Jackie Robinson and Hank Aaron wore a mask of calm despite the abuses heaped upon them. Charles Hamilton Houston and Thurgood Marshall scoured the law to end desegregation. When Rosa Parks refused to give up her bus seat, Jo Ann Robinson mimeographed 35,000 leaflets overnight for the Montgomery bus boycott. Booker T. Washington and W.E.B. Du Bois stressed industry and intellect. As Fannie Lou Hamer risked beatings fighting for voting rights, saying she was sick and tired of being sick and tired, Martin Luther King Jr. and Malcolm X beautifully walked the tightrope of holding the nation accountable for racism while pushing personal responsibility.

And then there were the millions of ordinary black parents who told their children that no matter the barriers, no matter how lonely it could feel in America, there were no excuses for not trying to achieve.

All of this was in Obama as he stood at the podium in Grant Park, beginning his lonely road as president. He was the Tubman who never let his train off the track. He walked Martin's and Malcolm's tightrope into the hearts of millions of Americans, creating a sense of shared responsibility in this country for the first time in many years. This man who was raised by a single parent and grandmother made no excuses. A critical mass of Americans responded by saying: Yes, he can.

America once exploited the discipline of black people to create the nation's wealth. Now it has picked the most disciplined black man of our time to protect it.
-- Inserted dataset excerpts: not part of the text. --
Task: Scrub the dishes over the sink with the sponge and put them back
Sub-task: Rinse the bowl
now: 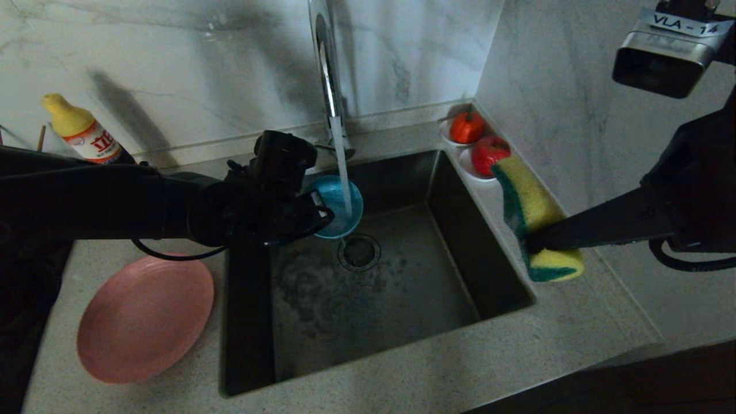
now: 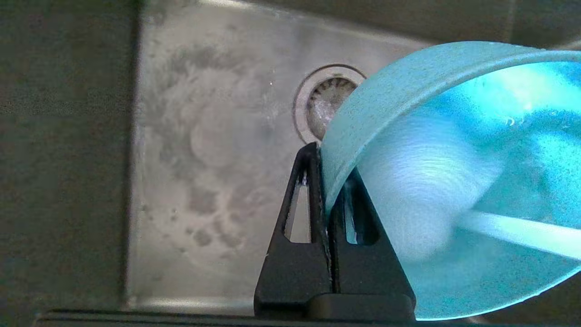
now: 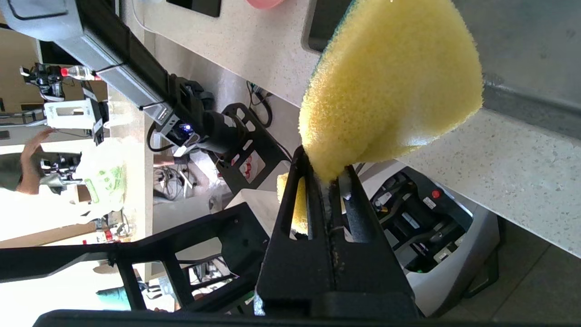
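Observation:
My left gripper (image 1: pixel 316 215) (image 2: pixel 323 175) is shut on the rim of the teal-blue bowl (image 1: pixel 339 204) (image 2: pixel 454 181), tilted over the dark sink (image 1: pixel 402 287) above the round drain (image 1: pixel 359 252) (image 2: pixel 324 102). Water from the chrome faucet (image 1: pixel 328 75) runs into the bowl. My right gripper (image 1: pixel 532 241) (image 3: pixel 327 175) is shut on the yellow sponge (image 1: pixel 532 213) (image 3: pixel 390 86), green layer facing the sink, above the sink's right rim. The pink plate (image 1: pixel 144 319) lies on the counter left of the sink. Chopsticks are out of view.
A yellow-capped detergent bottle (image 1: pixel 83 132) stands at the back left by the wall. Two white saucers with red fruit (image 1: pixel 477 144) sit on the ledge at the sink's back right corner. The marble wall closes the right side.

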Motion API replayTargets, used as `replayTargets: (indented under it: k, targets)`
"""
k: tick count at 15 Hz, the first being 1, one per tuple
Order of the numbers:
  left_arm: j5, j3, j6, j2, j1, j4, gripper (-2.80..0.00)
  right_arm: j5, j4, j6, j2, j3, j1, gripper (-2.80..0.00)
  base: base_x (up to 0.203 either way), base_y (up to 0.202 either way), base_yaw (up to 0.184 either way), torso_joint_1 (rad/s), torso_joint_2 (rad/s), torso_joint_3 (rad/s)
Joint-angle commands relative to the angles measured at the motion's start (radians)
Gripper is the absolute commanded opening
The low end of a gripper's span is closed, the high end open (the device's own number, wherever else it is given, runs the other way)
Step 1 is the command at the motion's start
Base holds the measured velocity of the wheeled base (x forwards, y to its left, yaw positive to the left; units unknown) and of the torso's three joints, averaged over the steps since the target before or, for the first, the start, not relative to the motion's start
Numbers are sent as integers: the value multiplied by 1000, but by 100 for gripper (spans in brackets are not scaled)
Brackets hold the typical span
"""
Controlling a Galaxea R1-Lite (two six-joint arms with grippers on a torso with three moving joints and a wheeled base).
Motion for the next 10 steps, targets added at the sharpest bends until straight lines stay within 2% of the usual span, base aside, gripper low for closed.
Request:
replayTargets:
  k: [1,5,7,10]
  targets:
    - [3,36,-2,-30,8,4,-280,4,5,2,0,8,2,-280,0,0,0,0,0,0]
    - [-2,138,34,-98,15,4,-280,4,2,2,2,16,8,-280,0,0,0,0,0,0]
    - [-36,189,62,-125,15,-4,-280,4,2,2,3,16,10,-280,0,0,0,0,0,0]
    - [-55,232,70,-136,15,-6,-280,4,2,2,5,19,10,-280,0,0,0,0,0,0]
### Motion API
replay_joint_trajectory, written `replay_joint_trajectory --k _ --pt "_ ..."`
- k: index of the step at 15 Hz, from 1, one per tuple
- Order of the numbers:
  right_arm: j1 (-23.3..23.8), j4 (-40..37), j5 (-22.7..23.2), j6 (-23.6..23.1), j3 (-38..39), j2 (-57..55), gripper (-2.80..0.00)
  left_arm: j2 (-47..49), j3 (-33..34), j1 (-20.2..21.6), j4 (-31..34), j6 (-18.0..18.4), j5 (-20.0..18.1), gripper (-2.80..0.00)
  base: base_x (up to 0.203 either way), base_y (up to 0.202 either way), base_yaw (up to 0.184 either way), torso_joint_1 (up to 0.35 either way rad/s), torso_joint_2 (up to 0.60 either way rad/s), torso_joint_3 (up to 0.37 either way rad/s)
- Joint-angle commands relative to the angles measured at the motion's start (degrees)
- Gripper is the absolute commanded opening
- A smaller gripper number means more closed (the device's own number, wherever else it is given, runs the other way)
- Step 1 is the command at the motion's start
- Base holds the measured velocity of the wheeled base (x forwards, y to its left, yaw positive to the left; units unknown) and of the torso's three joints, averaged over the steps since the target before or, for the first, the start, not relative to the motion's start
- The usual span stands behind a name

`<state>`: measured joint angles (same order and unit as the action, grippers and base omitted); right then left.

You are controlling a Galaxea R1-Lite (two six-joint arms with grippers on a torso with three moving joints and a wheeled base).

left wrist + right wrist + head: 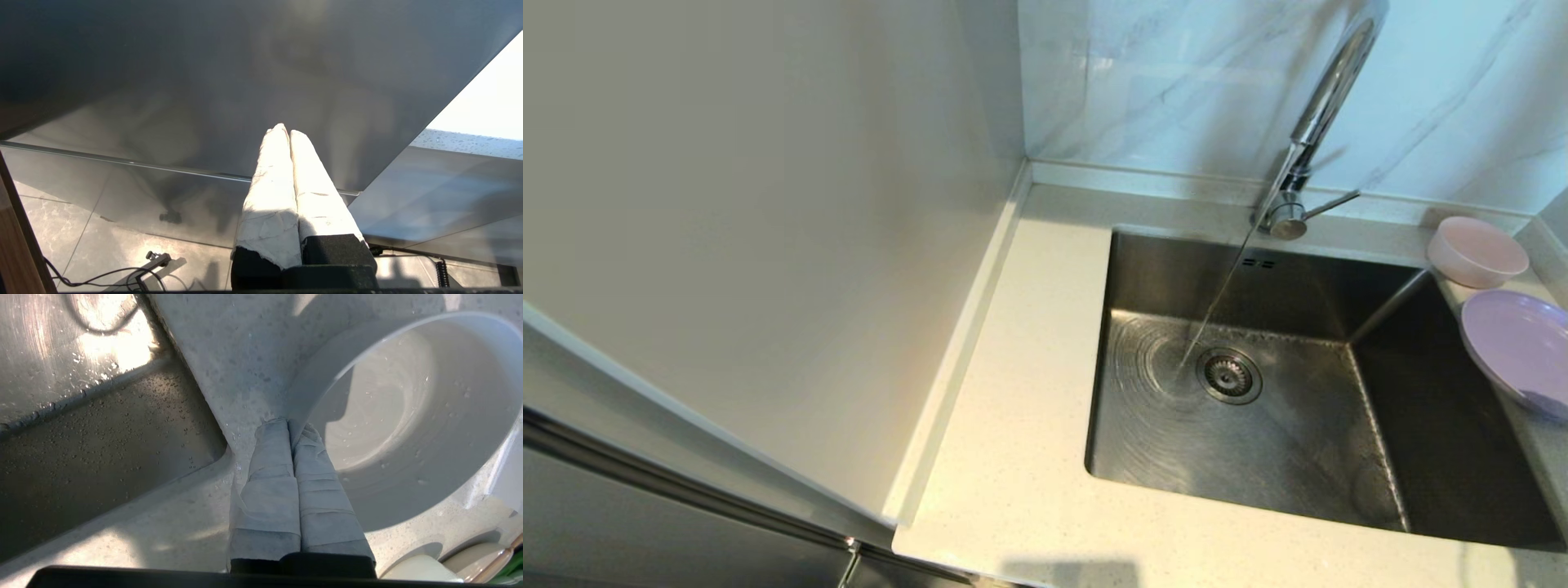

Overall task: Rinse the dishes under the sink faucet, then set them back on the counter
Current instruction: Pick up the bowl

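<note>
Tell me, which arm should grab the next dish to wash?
The right one, probably. Its gripper is over the counter right at the plate, beside the sink, fingers shut. The left gripper points at a grey panel, with no dish in its view.

Head view overlooks sink, right wrist close beside it

The cream speckled worktop wraps around the steel sink set into it. On its strip beside the basin rest the pink bowl and, just beside it, the lilac plate, whose rim overhangs the basin; the right gripper hangs just over the worktop at the plate's rim.
</note>
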<state>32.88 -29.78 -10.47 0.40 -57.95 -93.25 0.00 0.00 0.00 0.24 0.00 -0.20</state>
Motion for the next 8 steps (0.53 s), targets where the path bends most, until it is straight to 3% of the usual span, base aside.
replay_joint_trajectory --k 1,6,8 --pt "0.0 -0.2 -0.1 -0.4 1.3 3.4 -2.80 0.0 0.0 0.0 0.0 0.0 0.0 -2.80 0.000 0.000 0.000 0.000 0.00 0.000" --pt "-1.7 -0.4 -0.2 -9.5 7.8 17.9 -2.80 0.0 0.0 0.0 0.0 0.0 0.0 -2.80 0.000 0.000 0.000 0.000 0.00 0.000" --pt "-9.5 -1.3 0.7 -11.5 8.2 22.2 -2.80 0.0 0.0 0.0 0.0 0.0 -0.1 -2.80 0.000 0.000 0.000 0.000 0.00 0.000"
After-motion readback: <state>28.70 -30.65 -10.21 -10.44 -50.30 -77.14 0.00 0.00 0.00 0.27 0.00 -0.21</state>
The next four or eight years offer a critical opportunity to complete this circle of history. Underachieving black children are going to see a black man as president of all the people, the most powerful man on earth. In a way that was never possible before, they know there are no excuses.

It is time to heed the order from Harriet Tubman to jump up and go on as anybody. Suddenly, amid great turmoil, a sliding nation appears poised to bury the ghosts of its past by seeing in Obama the discipline we all need now.